The 80s weren't only about big perms and even bigger shoulder pads, it was the decade of a creative explosion which still influences the way we dress today.
When you think about 1980s fashion what springs to mind? Shoulder pads, dodgy perms and leg warmers, probably. But, contrary to popular belief, the 80s were the catalyst for some of the most creative and forward-thinking styling to date. Something that still influences the way that we (yes, you) dress today.
A new exhibition at the V&A, Club To Catwalk, will look at this fascinating topic and chart just how the 80s London club scene didn’t just shape UK fashion, but global fashion then and now.
The fashion scene was bombarded by a wealth of talented and outlandish designers, many of which are still going strong today. Jasper Conran, Paul Smith, Vivienne Westwood, Katherine Hamnett, Stephen Jones, Patrick Cox and John Galliano all contributed to this electrifying era.
Among many things, the creative explosion of the 1980s brought us the statement tee – a trend we’ve seen reappear recently. At the forefront of this was Katherine Hamnett who conceived a series of T-shirts emblazoned with slogans to promote her politics. In 1984, the designer caused quite a sensation by wearing a tee with the slogan: ‘58% Don’t Want Pershing’ to meet Prime Minister Margaret Thatcher. Maggie apparently ‘squawked like a chicken’ when she glimpsed the statement tee. Oh, to have been a fly on the wall.
Image: A Katherine Hamnett design. Victoria and Albert Museum, London
Bright prints were also a key look of the decade, with designer Betty Jackson helping to create that early 80s silhouette of a bold print loose shirt, and Wendy Dagworthy, English Eccnetrics and Timney Fowler also helping to make prints popular.

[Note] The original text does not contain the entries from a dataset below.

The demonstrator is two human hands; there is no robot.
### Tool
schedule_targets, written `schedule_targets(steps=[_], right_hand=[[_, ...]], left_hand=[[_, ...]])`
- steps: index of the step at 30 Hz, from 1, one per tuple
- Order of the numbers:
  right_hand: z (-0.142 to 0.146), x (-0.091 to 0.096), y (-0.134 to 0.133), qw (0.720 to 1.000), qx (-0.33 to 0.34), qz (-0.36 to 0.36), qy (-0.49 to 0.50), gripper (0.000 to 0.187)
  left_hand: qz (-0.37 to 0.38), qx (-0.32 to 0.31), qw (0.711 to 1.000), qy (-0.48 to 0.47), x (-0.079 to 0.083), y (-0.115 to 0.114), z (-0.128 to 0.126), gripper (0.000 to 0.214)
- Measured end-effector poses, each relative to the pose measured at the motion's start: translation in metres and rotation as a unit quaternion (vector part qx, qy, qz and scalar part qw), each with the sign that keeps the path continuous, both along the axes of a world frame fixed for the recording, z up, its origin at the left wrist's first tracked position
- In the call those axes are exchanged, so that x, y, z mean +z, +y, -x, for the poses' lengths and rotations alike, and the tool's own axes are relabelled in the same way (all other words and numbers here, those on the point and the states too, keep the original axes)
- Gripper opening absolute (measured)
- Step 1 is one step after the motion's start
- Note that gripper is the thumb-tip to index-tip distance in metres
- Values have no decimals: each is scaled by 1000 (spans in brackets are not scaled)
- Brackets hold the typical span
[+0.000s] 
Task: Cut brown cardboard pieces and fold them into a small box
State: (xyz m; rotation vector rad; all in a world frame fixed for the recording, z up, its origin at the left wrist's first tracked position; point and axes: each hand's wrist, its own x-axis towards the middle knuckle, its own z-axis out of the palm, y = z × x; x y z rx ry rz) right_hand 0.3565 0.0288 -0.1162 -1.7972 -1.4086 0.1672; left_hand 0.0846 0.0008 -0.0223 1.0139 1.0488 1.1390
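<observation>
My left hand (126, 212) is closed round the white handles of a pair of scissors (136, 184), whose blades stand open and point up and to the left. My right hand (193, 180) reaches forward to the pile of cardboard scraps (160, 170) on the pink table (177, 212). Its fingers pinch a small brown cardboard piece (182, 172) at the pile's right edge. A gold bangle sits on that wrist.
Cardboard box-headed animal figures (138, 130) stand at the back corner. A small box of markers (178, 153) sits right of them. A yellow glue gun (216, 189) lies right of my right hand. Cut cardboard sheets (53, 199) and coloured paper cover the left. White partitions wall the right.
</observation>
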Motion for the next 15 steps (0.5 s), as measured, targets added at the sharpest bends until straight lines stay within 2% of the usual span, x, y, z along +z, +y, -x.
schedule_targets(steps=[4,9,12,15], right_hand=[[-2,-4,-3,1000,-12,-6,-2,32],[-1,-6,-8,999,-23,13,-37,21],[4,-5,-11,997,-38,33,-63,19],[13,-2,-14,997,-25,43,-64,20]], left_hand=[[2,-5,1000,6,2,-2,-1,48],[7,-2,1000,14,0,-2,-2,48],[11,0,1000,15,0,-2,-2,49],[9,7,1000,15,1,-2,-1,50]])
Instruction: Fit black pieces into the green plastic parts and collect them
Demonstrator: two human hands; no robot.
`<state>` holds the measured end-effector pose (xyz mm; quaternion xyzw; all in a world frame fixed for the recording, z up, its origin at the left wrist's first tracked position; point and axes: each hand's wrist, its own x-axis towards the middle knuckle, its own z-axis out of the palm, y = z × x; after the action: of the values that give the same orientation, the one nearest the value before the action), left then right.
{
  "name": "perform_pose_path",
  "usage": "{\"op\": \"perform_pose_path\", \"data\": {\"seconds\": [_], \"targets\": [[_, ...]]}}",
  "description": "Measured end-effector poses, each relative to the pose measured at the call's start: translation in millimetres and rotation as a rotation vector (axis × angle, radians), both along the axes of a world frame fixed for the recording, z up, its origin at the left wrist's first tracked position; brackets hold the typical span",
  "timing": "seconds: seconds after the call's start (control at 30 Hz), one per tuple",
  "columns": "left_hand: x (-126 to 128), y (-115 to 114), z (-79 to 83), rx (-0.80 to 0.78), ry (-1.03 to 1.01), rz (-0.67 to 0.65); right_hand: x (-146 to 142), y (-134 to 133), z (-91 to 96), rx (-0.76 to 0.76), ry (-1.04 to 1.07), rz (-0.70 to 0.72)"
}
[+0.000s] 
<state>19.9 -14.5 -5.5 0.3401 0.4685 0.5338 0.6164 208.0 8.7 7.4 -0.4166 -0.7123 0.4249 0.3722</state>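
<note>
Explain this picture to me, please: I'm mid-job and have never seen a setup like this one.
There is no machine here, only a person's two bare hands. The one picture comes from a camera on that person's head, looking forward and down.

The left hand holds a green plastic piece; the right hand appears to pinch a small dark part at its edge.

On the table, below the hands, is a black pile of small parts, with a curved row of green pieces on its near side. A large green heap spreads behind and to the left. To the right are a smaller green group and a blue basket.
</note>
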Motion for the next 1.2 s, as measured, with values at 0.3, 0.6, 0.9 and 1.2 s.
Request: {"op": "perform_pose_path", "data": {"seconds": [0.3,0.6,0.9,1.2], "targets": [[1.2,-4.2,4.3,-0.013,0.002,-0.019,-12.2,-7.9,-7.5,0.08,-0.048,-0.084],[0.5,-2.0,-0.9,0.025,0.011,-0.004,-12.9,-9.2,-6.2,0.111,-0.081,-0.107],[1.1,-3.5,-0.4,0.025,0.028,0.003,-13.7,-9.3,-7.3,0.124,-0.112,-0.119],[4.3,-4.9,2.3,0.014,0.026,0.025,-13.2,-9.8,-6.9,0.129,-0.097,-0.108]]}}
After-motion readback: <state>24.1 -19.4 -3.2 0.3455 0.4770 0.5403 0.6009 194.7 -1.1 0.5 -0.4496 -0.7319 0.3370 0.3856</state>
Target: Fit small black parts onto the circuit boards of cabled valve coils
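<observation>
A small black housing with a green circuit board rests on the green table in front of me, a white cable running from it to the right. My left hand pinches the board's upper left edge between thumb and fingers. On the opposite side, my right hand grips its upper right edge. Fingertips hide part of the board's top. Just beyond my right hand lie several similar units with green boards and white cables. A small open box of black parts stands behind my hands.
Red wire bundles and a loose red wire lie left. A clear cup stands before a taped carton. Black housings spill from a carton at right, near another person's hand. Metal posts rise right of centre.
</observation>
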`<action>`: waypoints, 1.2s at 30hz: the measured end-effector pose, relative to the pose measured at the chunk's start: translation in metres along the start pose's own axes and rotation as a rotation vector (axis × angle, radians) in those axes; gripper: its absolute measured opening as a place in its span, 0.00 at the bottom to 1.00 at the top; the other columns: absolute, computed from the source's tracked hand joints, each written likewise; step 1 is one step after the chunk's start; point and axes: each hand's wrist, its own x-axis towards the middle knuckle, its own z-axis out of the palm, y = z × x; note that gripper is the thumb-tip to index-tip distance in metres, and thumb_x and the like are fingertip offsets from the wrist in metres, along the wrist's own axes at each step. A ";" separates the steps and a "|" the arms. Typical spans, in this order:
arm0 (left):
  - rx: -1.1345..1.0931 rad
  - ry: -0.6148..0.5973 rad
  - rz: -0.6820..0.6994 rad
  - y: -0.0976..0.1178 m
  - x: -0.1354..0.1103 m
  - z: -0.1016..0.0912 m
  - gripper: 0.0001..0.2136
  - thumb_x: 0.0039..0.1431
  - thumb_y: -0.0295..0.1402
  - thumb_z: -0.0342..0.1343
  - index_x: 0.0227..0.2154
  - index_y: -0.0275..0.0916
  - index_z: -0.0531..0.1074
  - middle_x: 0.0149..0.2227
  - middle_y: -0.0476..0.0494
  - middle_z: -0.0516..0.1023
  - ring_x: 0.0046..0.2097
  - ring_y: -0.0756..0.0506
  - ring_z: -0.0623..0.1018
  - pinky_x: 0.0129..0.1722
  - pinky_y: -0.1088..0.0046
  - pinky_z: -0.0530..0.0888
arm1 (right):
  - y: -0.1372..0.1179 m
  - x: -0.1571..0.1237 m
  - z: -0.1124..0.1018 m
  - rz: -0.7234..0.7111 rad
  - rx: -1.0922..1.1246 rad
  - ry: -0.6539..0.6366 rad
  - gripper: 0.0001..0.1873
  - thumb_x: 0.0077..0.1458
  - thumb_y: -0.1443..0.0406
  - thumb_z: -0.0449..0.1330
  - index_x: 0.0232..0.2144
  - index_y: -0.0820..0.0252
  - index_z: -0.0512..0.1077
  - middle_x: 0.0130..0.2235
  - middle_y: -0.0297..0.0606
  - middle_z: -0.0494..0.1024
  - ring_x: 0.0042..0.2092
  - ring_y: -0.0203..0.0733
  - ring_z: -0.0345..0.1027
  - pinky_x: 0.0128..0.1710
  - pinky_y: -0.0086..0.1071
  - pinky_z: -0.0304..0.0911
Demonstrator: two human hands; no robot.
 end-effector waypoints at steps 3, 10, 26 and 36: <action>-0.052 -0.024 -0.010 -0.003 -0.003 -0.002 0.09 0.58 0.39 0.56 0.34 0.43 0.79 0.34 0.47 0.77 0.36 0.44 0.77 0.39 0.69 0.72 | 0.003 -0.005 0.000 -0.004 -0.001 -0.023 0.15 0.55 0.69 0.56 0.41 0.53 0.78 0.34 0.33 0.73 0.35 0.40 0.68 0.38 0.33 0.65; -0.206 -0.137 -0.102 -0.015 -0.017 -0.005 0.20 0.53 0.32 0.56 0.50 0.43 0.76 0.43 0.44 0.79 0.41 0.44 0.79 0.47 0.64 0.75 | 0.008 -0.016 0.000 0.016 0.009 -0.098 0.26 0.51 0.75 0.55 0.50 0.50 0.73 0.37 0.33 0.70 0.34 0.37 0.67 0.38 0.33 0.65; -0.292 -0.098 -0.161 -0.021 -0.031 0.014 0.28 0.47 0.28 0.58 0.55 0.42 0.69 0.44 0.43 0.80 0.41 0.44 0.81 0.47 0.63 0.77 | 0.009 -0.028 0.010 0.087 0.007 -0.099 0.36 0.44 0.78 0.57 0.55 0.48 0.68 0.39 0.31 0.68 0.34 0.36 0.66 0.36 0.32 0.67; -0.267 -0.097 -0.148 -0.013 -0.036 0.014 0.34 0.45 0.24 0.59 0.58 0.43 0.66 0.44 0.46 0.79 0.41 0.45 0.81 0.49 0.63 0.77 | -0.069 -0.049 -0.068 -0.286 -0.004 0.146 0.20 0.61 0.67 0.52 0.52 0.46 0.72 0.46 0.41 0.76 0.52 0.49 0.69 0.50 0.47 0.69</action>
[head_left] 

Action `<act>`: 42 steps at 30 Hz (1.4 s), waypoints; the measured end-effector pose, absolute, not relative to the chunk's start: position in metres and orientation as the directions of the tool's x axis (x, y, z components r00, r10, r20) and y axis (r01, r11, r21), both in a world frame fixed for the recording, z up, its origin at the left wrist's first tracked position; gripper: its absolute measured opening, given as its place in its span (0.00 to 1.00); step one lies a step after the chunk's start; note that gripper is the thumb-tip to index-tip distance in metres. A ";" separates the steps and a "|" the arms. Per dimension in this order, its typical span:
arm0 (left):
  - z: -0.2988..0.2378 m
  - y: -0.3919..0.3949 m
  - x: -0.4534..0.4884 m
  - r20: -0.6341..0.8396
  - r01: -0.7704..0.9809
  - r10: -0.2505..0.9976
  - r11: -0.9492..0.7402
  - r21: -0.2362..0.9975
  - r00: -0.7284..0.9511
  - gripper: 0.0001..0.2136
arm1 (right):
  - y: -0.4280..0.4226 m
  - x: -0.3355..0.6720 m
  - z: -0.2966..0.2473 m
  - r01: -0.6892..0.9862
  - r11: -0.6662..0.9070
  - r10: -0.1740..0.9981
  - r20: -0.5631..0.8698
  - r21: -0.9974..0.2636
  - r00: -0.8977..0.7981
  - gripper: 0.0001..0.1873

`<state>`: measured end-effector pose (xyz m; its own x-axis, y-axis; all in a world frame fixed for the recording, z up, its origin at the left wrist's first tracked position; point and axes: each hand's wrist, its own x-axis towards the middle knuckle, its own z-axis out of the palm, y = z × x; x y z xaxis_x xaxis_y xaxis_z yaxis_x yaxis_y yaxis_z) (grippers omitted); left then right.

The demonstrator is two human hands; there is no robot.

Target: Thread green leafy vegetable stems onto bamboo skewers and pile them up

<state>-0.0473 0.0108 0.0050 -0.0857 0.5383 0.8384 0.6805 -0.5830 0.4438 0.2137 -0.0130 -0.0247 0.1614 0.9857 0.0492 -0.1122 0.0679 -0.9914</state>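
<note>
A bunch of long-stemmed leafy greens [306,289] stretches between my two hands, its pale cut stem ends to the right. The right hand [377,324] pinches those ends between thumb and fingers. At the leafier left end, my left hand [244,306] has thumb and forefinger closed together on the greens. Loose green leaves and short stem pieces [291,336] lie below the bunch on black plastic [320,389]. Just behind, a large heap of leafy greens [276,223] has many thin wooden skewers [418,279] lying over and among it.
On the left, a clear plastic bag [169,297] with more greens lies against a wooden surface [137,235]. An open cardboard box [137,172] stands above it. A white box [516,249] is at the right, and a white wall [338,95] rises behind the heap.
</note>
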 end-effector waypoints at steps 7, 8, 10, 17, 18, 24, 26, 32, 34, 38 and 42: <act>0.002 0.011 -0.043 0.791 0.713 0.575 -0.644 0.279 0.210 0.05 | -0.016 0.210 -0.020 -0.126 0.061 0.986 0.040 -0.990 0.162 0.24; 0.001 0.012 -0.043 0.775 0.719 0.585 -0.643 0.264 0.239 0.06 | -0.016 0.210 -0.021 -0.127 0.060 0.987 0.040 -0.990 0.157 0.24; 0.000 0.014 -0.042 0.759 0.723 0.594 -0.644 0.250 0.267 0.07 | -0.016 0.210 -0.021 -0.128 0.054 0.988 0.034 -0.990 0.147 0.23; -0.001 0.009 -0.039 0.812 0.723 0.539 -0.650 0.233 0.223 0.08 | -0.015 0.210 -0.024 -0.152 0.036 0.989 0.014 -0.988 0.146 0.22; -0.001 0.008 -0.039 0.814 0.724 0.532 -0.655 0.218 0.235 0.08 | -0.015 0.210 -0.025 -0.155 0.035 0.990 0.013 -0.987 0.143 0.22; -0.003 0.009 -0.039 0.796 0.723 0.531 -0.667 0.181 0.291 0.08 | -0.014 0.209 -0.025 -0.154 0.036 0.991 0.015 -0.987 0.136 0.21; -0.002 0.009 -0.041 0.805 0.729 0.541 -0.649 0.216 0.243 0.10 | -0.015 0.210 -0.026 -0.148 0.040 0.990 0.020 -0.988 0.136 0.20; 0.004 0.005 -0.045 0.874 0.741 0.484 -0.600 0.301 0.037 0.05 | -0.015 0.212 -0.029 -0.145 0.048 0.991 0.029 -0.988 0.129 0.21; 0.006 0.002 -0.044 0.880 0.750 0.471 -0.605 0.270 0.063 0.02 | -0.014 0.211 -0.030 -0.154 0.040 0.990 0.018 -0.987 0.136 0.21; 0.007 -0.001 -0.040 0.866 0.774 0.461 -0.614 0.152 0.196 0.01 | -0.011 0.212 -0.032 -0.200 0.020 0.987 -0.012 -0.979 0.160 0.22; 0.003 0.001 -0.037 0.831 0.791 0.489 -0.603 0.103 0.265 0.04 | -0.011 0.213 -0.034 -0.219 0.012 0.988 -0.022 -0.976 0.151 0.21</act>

Bodymap, founded in 1982 by Stevie Stewart and David Holah, was the label to be seen in and was one of the first to draw from London’s thriving clubland culture and design specifically for young people. It was a design house that completely dominated the 1980s. Their off-the-wall fashion shows become a creative highlight with the likes of Boy George, dancer Michael Clark and performance artist Leigh Bowery all making catwalk appearances. ‘Barbie Takes A Trip’, ‘Querelle Meets Olive Oil’ and ‘The Cat in the Hat Takes a Rumble with the Techno Fish’ were just some of the names of Bodymap’s most popular collections. Inspired.
Image: Bodymap, A/W 1984. By Monica Curtin
London clubs became the place young people could experiment with fashion and it very much became a social scene where anything went. From the exotic styles favoured by the Blitz crowd to the clever customization of Taboo and the distressed styles of Hard Times, the clubs were melting pot of creativity. As fashion designer Stevie Stewart of Bodymap said: ‘Each group of people, whether they were fashion designers, musicians or dancers, filmmakers or whatever, living together, going out together and at the same clubs… had a passion then for creating something new… that was almost infectious.’
Image: At Subway, 1986. By Derek Ridgers
Performance artist and designer Leigh Bowery was one of the icons of that time (he sadly died aged 33). The clothes and accessories he wore had to be seen to be believed and he became the king of the Taboo clubnights. His friend, Sue Tilley, told the Guardian: ‘If you had never seen Leigh, you wouldn’t believe he existed. One day he’d wear a pleated kilt and a Chanel-style jacket, the next a one-piece in PVC. When we first started going out to Taboo, it didn’t take him long to get ready. Then he started doing things like glueing down one eye. He drunk a lot of vodka because what he wore was so uncomfortable.’
Image: Leigh Bowery and Gerlinde Costiff at Taboo, 1985. By Michael Costiff
The vibe in the late 80s changed from the look-at-me uninhibited creations of earlier on in the decade to tighter, euphoric clubwear, inspired by the rise of clubs that channelled the Ecstasy-fuelled Ibiza dance scene. Day-glo and metallic tones became huge trends.
In more laidback clubs like Shoom, a more relaxed style came into play featuring dungarees and T-shirts bearing the yellow Smiley motif.
The magazines of the time – The Face, i-D and Blitz – all helped spread the London club culture to a wider audience, with The Face especially considered the style bible of the decade.
Image credit: Eamonn Mccabe
So, don’t go writing the 1980s off too quickly. Any trend that’s big among the hip set now, probably has roots in the 80s club scene. It was a decade unparalleled for creativity and experimentation, which continues to inspire designers and fashion lovers today.
Club to Catwalk: London Fashion in the 1980s is at the V&A from 10 July 2013 – 16 February 2014.